Show Abstract | Download Original | Original Source | Check in Google Scholar | DOI: 10.35706/pc.v6i2.13137

Abstract

Breast cancer remains the leading cause of death among women worldwide. Resistance to chemotherapy and adverse effects of conventional treatments have driven the search for alternative therapeutic agents derived from natural compounds. One of the key molecular targets involved in cancer cell apoptosis is the Bcl-2 protein family. This study aimed to systematically review in silico molecular docking studies of natural compounds from tropical plants and synthetic molecules targeting the Bcl-2 protein as potential therapeutic agents for breast cancer.

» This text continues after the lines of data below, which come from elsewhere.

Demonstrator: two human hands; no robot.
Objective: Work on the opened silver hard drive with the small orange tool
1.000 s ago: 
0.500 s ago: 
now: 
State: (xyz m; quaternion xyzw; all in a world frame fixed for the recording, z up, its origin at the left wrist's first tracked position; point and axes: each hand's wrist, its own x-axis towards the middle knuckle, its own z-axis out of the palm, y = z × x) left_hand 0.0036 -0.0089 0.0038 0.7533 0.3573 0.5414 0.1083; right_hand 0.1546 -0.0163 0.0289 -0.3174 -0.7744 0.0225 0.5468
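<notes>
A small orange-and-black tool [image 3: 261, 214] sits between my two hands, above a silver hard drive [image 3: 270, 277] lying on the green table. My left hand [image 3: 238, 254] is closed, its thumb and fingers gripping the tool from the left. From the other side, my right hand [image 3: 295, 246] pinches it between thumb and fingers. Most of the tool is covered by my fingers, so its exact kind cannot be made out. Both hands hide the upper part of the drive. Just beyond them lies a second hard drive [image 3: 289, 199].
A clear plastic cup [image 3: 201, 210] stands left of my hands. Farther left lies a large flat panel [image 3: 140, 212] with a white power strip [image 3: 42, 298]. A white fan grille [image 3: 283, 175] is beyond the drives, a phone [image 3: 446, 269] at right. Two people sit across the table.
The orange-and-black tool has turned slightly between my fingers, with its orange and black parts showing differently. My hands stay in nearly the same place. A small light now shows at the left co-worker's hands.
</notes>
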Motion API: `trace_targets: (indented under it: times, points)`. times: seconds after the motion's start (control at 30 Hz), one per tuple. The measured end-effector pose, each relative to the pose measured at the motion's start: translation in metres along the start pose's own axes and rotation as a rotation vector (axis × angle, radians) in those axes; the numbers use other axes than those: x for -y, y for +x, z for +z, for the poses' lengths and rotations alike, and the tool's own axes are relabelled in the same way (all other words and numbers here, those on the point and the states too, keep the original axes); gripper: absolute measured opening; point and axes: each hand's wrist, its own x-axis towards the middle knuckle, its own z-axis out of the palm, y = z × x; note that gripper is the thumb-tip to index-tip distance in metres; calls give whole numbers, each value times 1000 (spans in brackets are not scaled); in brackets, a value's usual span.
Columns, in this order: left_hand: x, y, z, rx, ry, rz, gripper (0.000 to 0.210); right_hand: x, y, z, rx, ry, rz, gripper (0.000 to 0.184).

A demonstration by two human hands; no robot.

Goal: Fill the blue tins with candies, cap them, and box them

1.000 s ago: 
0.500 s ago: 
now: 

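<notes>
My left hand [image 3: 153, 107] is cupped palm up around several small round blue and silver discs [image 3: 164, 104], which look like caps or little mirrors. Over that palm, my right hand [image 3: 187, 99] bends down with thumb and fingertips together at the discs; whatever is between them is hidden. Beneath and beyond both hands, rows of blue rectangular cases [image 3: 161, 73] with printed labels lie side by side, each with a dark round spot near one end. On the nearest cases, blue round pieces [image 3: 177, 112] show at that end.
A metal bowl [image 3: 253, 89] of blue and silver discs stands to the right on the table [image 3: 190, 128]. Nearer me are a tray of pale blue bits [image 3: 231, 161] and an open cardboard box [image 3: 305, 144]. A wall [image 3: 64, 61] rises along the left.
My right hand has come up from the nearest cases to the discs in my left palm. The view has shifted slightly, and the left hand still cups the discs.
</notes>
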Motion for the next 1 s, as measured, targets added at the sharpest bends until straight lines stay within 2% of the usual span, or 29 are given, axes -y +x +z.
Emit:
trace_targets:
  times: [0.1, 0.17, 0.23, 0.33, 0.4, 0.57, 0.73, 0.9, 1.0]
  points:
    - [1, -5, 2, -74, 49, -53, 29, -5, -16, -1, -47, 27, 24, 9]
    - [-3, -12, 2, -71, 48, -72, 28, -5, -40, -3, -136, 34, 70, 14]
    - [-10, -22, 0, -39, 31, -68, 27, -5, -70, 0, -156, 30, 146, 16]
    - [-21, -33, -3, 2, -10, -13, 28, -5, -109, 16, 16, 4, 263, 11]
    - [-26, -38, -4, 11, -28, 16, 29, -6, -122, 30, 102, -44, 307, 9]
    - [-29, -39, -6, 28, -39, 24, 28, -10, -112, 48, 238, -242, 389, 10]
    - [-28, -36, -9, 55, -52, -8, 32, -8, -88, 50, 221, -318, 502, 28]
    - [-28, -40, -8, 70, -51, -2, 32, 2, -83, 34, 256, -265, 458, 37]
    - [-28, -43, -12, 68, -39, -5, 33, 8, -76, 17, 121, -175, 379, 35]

A total of 21 original research articles published in the last five years were analyzed based on the source of compounds (plant-derived or synthetic), active constituents, protein database (PDB) codes, and binding affinity values. The results indicated that most compounds demonstrated strong inhibitory potential against Bcl-2, with notable examples such as Niaziminin B from Moringa oleifera (−14.96 kcal/mol) showing one of the highest binding affinities. This review highlights the potential of natural compounds from tropical plants and synthetic molecules as promising candidates for breast cancer therapy through Bcl-2 inhibition. Further in vitro and in vivo studies are required to confirm their biological activity and toxicity profiles in the drug development process. Keywords: Breast cancer; Bcl-2; Molecular docking; Tropical plants; Synthetic compounds.